Thus at her ease on this point, she grew more talkative,
half wishing that her dress was not a shilling calico,
or her hair combed back quite so straight, giving her
that severe look which Morris had said was unbecoming.
It was very smooth and glossy, and Sybil Grandon would
have given her best diamond to have had in her own
natural right the heavy coil of hair bound so many times
around the back of Helen's head, and ornamented with neither
ribbon, comb, nor bow. Only a single geranium leaf,
with a white and scarlet blossom, was fastened just below
the ear, and on the side where Mark could see it best,
admiring its effect and forgetting the arrangement of the
hair in his admiration of the well-shaped head, bending
so industriously over the work which Helen had resumed
—not crocheting, nor yet embroidery, but the very
homely work of darning Uncle Ephraim's socks, a task
which Helen always did, and on that particular night.

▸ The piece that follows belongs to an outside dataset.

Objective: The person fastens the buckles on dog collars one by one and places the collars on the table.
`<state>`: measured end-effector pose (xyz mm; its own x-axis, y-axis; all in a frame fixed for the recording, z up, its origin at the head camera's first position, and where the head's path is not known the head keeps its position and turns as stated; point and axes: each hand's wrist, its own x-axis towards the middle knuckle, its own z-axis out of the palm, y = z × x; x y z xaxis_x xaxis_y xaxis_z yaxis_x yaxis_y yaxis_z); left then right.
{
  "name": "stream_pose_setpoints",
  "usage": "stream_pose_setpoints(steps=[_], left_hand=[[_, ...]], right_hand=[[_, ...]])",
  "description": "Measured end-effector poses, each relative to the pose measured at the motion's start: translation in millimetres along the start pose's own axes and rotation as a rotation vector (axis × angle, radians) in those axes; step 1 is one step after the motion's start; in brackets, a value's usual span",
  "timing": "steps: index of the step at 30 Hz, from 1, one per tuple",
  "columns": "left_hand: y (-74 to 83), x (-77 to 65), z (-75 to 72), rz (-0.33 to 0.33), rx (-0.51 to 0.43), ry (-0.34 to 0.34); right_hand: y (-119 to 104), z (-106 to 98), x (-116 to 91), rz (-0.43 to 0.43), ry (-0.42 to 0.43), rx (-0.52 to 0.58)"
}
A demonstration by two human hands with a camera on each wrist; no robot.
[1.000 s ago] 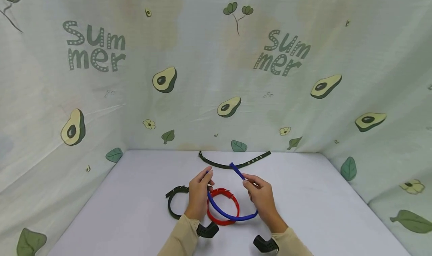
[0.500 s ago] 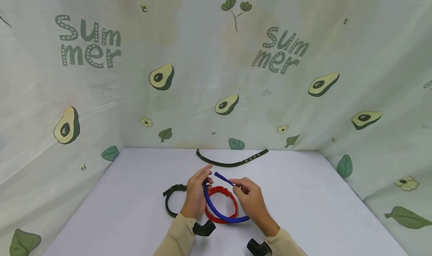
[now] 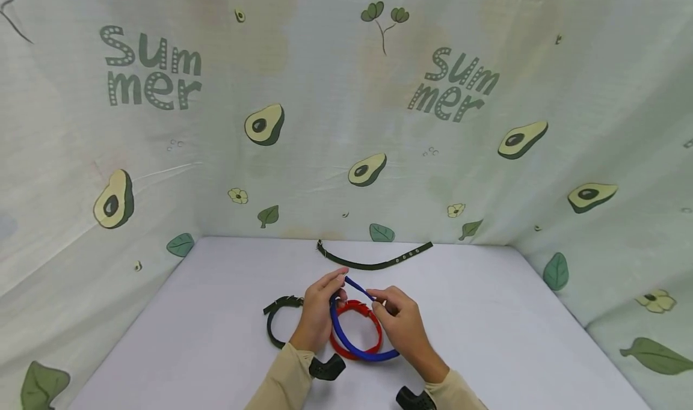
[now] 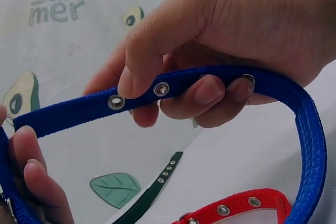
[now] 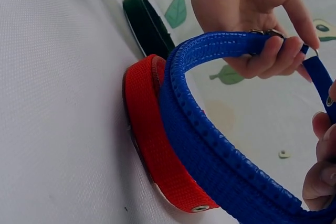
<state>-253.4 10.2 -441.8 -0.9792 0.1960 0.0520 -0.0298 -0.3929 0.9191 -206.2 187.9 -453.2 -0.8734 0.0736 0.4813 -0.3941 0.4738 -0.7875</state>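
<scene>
A blue collar (image 3: pixel 346 336) with metal eyelets is held in a loop between both hands. My left hand (image 3: pixel 318 306) grips its buckle end, and the metal buckle (image 5: pixel 268 32) shows at those fingers in the right wrist view. With thumb and fingers, my right hand (image 3: pixel 400 321) pinches the eyelet end; eyelets show beside the thumb in the left wrist view. The strap's tip (image 4: pixel 25 123) is right at the left fingers, overlapping a metal ring (image 5: pixel 315 52). Beneath the loop lies a red collar (image 3: pixel 381 333), buckled into a ring on the table.
Left of the left hand, a dark green collar (image 3: pixel 270 324) lies closed in a ring, partly hidden by that hand. Another dark green collar (image 3: pixel 368 267) lies stretched out near the back edge. The white table (image 3: pixel 514 338) is bordered by a printed cloth (image 3: pixel 314 67).
The right hand has moved left toward the left hand, bringing the strap's tip from apart to the left fingers. The left hand keeps its grip. The collars on the table stay in place.
</scene>
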Motion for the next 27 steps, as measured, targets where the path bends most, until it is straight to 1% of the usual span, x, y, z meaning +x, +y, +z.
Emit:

Helen knew it was not delicate employment, and there
was a moment's hesitancy as she wondered what Mark
would think—then, with a grim delight in letting him
see that she did not care, she resumed her darning-needle,
and as a kind of penance for the flash of pride in which
she had indulged, selected from the basket the very
coarsest, ugliest sock she could find, stretching out the
huge fracture at the heel to its utmost extent, and attacking
it with a right good will, while Mark, with a comical
look on his face, sat watching her. She knew he was
looking at her, and her cheeks were growing very red,
while her hatred of him was increasing, when he said
abruptly, “You follow my mother's custom, I see. She
used to mend my socks on Tuesday nights.”

“Your mother mend socks!” and Helen started so
suddenly as to run the point of her darning-needle a
long way into her thumb, the wound bringing a stream
of blood which she tried to wipe away with her handkerchief.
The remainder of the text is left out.